Brief
Write out all the data below exactly.

Source material section start

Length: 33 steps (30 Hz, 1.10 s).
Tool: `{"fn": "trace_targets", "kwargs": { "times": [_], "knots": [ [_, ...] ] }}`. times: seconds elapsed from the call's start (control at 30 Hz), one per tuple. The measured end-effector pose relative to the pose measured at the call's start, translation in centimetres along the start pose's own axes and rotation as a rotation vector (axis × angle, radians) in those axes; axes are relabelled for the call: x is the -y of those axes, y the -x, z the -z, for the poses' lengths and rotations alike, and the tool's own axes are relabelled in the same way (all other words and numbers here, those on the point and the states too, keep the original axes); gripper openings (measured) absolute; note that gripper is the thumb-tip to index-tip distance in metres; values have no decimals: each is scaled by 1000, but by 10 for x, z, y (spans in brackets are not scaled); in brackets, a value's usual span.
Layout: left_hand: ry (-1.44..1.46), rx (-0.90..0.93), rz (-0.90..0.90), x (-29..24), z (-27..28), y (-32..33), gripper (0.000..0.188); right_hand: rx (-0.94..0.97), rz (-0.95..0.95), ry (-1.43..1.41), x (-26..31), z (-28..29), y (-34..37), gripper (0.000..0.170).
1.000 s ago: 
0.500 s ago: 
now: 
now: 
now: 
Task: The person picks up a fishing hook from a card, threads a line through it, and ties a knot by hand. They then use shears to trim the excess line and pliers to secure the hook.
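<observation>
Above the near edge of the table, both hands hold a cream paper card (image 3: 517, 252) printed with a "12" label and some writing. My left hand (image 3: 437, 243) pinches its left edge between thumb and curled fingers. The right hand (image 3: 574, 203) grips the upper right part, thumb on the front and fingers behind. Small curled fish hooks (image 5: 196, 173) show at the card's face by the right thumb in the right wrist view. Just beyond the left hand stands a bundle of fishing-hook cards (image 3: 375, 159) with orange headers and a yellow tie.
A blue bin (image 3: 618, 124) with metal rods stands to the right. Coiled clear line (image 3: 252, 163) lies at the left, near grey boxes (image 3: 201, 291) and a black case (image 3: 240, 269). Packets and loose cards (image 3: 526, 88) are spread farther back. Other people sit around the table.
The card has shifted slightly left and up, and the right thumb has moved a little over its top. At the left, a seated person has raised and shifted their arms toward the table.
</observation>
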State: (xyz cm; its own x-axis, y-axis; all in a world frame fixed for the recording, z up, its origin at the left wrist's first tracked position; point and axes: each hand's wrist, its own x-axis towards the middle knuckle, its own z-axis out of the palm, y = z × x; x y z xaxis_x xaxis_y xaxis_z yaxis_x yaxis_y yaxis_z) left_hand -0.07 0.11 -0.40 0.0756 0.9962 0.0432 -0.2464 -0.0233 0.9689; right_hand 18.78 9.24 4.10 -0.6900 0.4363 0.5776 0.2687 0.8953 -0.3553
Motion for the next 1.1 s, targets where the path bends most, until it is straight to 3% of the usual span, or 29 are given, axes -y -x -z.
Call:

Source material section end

Exercise answer
Length: 33 steps (30 Hz, 1.10 s).
Tool: `{"fn": "trace_targets", "kwargs": { "times": [_], "knots": [ [_, ...] ] }}`. times: seconds elapsed from the call's start (control at 30 Hz), one per tuple. The measured end-effector pose relative to the pose measured at the call's start, translation in centimetres along the start pose's own axes and rotation as a rotation vector (axis × angle, radians) in those axes; axes are relabelled for the call: x is the -y of those axes, y the -x, z the -z, for the poses' lengths and rotations alike, and the tool's own axes are relabelled in the same way (all other words and numbers here, those on the point and the states too, keep the original axes); gripper openings (measured) absolute; note that gripper is the thumb-tip to index-tip distance in metres; values have no decimals: each is scaled by 1000, but by 10 for x, z, y (spans in brackets are not scaled); in brackets, a value's usual span.
Layout: left_hand: ry (-1.44..1.46), rx (-0.90..0.93), rz (-0.90..0.90), x (-29..24), z (-27..28), y (-32..33), gripper (0.000..0.188); right_hand: rx (-0.94..0.97), rz (-0.95..0.95), ry (-1.43..1.41), x (-26..31), z (-28..29), y (-34..37), gripper (0.000..0.170).
1.000 s ago: 
0.500 s ago: 
now: 
now: 
now: 
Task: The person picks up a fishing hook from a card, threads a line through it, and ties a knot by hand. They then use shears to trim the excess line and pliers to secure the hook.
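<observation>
Above the near edge of the table, both hands hold a cream paper card (image 3: 517, 252) printed with a "12" label and some writing. My left hand (image 3: 437, 243) pinches its left edge between thumb and curled fingers. The right hand (image 3: 574, 203) grips the upper right part, thumb on the front and fingers behind. Small curled fish hooks (image 5: 196, 173) show at the card's face by the right thumb in the right wrist view. Just beyond the left hand stands a bundle of fishing-hook cards (image 3: 375, 159) with orange headers and a yellow tie.
A blue bin (image 3: 618, 124) with metal rods stands to the right. Coiled clear line (image 3: 252, 163) lies at the left, near grey boxes (image 3: 201, 291) and a black case (image 3: 240, 269). Packets and loose cards (image 3: 526, 88) are spread farther back. Other people sit around the table.
The card has shifted slightly left and up, and the right thumb has moved a little over its top. At the left, a seated person has raised and shifted their arms toward the table.
</observation>
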State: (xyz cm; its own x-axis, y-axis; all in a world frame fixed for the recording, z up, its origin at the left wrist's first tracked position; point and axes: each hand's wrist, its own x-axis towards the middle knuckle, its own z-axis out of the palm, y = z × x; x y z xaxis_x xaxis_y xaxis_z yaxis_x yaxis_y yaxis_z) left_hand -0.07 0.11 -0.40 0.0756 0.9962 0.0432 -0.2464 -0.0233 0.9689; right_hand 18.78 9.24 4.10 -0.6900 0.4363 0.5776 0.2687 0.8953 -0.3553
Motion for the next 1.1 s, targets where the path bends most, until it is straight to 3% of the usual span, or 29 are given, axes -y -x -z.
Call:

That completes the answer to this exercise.